* **Task directions**
The output is the lines below from the one with "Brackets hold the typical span" through the one with "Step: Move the", both included, printed exactly and with no other line.

______

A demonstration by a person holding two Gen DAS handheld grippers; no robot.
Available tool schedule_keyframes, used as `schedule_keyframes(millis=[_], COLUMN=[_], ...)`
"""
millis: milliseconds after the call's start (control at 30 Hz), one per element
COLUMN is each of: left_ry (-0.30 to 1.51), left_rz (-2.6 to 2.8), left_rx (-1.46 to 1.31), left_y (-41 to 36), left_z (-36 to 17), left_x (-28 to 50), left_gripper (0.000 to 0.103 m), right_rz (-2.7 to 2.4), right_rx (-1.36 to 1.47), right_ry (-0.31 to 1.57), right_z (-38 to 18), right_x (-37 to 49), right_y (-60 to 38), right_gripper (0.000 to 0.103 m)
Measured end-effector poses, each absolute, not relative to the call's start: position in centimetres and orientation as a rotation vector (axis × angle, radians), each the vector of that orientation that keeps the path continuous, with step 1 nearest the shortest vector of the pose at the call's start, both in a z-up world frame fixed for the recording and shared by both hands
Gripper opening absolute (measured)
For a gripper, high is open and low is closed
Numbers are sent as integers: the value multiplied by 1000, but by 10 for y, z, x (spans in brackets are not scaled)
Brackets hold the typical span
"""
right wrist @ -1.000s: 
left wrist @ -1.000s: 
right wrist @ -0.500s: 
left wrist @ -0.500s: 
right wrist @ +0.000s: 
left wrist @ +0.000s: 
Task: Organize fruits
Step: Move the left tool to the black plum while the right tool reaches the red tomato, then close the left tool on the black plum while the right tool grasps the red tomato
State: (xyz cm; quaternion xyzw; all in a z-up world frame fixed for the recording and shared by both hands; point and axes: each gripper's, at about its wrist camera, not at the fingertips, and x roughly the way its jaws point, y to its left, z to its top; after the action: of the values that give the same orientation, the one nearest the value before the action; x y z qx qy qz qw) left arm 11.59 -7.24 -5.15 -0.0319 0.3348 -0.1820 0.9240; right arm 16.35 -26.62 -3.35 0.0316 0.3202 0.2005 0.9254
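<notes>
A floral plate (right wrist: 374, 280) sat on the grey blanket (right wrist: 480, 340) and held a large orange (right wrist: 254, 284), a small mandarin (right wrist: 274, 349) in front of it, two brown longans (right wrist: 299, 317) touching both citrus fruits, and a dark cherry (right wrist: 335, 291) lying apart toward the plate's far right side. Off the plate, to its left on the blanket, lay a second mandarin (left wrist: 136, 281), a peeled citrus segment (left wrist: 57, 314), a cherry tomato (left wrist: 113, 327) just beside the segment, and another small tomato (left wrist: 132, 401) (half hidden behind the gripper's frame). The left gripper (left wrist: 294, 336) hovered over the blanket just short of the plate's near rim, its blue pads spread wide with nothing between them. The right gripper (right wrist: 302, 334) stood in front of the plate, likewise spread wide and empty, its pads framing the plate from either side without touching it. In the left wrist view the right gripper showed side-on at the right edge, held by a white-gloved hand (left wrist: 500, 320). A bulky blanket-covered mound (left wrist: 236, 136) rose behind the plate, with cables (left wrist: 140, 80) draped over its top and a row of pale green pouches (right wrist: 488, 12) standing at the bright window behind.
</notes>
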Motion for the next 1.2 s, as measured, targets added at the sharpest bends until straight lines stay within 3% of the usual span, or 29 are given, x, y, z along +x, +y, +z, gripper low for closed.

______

* **Result**
Brackets hold the typical span
"""
right wrist @ -1.000s: 
left wrist @ -1.000s: 
right wrist @ -0.500s: 
left wrist @ -0.500s: 
right wrist @ +0.000s: 
left wrist @ +0.000s: 
Task: Organize fruits
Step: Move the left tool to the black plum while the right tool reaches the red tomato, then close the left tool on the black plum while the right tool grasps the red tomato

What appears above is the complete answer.